Client
Fidelity Institutional
Project timeline
2024 - 2 months
Platform
Web
AI Code Generator and Chatbot
Instantly generate new integrations and troubleshoot code
The current API integration deployment process takes 4-6 weeks and involves multiple steps for a developer to retrieve and integrate JSON code for API usage. This tool helps speed up the process.

Problem
The API deployment process, which takes 4–6 weeks, exceeds industry standards. Upon a client’s request, a Fidelity Integration Specialist analyzes the use case, develops a sample API, and engages in continuous testing and iterations, often resulting in significant back-and-forth before it’s ready for integration.
Solution
Offer a self-service AI tool that instantly generates JSON code and includes a chat feature for real-time error troubleshooting. Developers can ideate, test, run sample API calls, review responses, and refine their own APIs before launch.
Impact: Reduce the API deployment process from 4-6 weeks to just 1-3 days for developers
API CODE SAMPLE GENERATOR

CHATBOT

My role
My role was to design and present a prototype to senior leadership, showcasing how we plan to integrate AI into the Integration Xchange platform. This is what I contributed to, as the UX Designer on the team:
1. Wrote the use case
2. Created conversation flows and dialogues
3. Designed the UI template
4. Created wireframes and prototype
5. Presented designs to senior stakeholders
The approach behind my work
AI was a significant focus for our business and product area, with many units exploring how it could enhance their operations. I was invited to design this product due to my experience participating in two immersive AI hackathons at Fidelity—one of which my team won first place. These 3 elements were critical to how I achieved my work:

Participation in AI hackathons & immersive training
Working daily with the Data Science, Data Architecture and Integrations business team.
Soliciting expertise from a Conversation Designer
Learning the API deployment process
For this project, I needed to understand the details of the current API deployment process, so I mapped out the flow (through work sessions with the Integration Deployment team) for reference before starting the design.

Quick switch to plan B: Automation instead of LLM AI
We have a tight deadline to deliver a POC. Initially, we planned to use the ChatGPT LLM model family. However, concerns over its information accuracy and the data team needing more time to work through the technology led us to reconsider. Instead, the team focused on non-AI automation with pre-built use cases.
Global intent patterns
With the switch to automated use cases for this project, I sought expertise from a Conversational Designer in key areas such as interaction patterns, bot humanization, and writing styles. These patterns now guide me in crafting effective user responses.

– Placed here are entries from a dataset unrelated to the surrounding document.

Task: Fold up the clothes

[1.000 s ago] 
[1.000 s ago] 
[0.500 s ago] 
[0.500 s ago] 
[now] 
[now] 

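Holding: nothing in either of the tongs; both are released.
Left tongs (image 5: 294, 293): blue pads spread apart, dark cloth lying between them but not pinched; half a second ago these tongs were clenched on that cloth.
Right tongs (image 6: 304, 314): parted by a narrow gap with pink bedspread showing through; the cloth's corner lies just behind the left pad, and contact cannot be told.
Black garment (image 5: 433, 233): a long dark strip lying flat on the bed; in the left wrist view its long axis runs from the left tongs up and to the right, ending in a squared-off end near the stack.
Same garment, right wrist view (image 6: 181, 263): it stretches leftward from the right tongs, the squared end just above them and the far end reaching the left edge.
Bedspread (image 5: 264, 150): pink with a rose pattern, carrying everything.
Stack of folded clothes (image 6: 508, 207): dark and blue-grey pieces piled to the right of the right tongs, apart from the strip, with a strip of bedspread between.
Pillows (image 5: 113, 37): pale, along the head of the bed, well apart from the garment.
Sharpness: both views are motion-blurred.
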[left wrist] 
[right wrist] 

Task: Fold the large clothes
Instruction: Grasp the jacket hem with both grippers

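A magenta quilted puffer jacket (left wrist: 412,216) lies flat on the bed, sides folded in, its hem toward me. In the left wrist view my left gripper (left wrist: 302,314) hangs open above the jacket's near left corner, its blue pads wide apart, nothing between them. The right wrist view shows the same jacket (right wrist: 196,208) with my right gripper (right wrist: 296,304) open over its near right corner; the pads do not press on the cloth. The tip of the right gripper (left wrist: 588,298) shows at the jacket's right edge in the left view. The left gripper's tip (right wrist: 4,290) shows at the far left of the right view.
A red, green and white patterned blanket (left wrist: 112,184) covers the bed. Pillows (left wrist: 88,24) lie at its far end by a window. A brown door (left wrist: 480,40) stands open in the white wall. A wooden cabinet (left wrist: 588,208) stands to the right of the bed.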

Utilizing the Cognitive Computing Platform (CCP)
This design is now automated with a chat tool featuring pre-built answers. Instead of waiting for the Deployment team to provide use case examples, I proactively pitched three use cases to keep the process moving forward.

Brand identity & design template
With the scripts reviewed and business feedback captured, the next step was to establish a brand identity and create a template for future designs. This resulted in two templates: a larger version for the code generator and a standard size for the chatbot.

Enterprise-grade API automation solution
The Integration Xchange platform leverages automation to pull code from SwaggerHub, streamlining API integration and development while AI capabilities are still under implementation.